__Problem details__. Check each line of the listing below for "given" and state how many lines contain it, with no other words.

__The records__.
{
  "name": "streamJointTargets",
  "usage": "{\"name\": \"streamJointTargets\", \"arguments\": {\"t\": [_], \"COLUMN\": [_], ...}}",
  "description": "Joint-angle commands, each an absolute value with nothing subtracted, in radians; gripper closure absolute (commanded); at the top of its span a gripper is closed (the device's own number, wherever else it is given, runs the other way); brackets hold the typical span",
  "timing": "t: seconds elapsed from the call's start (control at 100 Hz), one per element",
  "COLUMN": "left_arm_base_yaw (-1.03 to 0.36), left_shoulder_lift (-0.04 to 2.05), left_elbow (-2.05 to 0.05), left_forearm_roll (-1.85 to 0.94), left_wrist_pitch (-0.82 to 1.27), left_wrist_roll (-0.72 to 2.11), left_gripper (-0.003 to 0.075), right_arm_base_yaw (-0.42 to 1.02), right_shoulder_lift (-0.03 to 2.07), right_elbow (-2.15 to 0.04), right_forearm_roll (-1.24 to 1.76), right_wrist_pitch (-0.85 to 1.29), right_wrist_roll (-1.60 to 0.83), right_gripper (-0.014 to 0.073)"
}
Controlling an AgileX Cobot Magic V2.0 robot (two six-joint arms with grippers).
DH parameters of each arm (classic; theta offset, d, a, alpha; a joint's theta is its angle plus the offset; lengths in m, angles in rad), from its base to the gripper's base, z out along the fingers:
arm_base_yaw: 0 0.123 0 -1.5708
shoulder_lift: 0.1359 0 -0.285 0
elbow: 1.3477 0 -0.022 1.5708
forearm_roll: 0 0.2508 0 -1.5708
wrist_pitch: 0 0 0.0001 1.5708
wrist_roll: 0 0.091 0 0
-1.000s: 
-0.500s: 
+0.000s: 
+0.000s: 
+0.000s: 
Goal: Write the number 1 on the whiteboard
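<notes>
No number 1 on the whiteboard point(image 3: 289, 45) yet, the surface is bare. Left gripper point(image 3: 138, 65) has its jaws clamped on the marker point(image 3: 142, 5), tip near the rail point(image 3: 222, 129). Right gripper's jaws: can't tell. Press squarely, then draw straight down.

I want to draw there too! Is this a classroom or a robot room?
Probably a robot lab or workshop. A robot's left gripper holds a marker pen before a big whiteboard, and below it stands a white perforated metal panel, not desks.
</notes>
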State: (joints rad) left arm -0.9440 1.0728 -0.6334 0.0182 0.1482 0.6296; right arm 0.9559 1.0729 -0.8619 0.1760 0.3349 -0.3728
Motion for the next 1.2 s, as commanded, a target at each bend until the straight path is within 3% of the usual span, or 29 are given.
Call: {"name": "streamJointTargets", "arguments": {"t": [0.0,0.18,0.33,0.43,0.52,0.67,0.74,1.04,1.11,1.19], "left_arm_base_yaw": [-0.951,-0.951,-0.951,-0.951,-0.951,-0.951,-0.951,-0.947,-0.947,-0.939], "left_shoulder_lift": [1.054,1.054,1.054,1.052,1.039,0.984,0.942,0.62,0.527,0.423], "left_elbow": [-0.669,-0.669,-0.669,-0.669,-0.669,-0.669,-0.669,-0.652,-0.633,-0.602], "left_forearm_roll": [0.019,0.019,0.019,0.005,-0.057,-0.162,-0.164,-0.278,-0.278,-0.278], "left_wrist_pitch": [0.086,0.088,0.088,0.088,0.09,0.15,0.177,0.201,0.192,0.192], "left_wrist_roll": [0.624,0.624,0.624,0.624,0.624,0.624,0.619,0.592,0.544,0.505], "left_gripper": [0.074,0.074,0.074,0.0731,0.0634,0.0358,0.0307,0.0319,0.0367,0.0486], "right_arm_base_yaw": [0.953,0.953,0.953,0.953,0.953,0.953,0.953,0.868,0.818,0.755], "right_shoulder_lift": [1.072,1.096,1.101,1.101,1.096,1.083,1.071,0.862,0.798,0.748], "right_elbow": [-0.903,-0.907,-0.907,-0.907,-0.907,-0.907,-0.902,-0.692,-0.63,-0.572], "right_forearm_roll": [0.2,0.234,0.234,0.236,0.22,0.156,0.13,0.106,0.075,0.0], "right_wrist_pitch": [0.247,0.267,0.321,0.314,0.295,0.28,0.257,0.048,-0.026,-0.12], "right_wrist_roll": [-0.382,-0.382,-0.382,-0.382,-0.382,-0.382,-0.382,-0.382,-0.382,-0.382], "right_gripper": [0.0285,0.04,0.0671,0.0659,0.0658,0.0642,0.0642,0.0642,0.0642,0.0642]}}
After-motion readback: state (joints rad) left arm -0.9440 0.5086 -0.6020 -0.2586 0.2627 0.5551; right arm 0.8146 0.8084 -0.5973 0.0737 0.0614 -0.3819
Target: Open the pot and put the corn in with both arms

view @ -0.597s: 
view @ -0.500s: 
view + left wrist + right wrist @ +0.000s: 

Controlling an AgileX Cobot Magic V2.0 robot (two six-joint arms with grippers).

__Response__. 2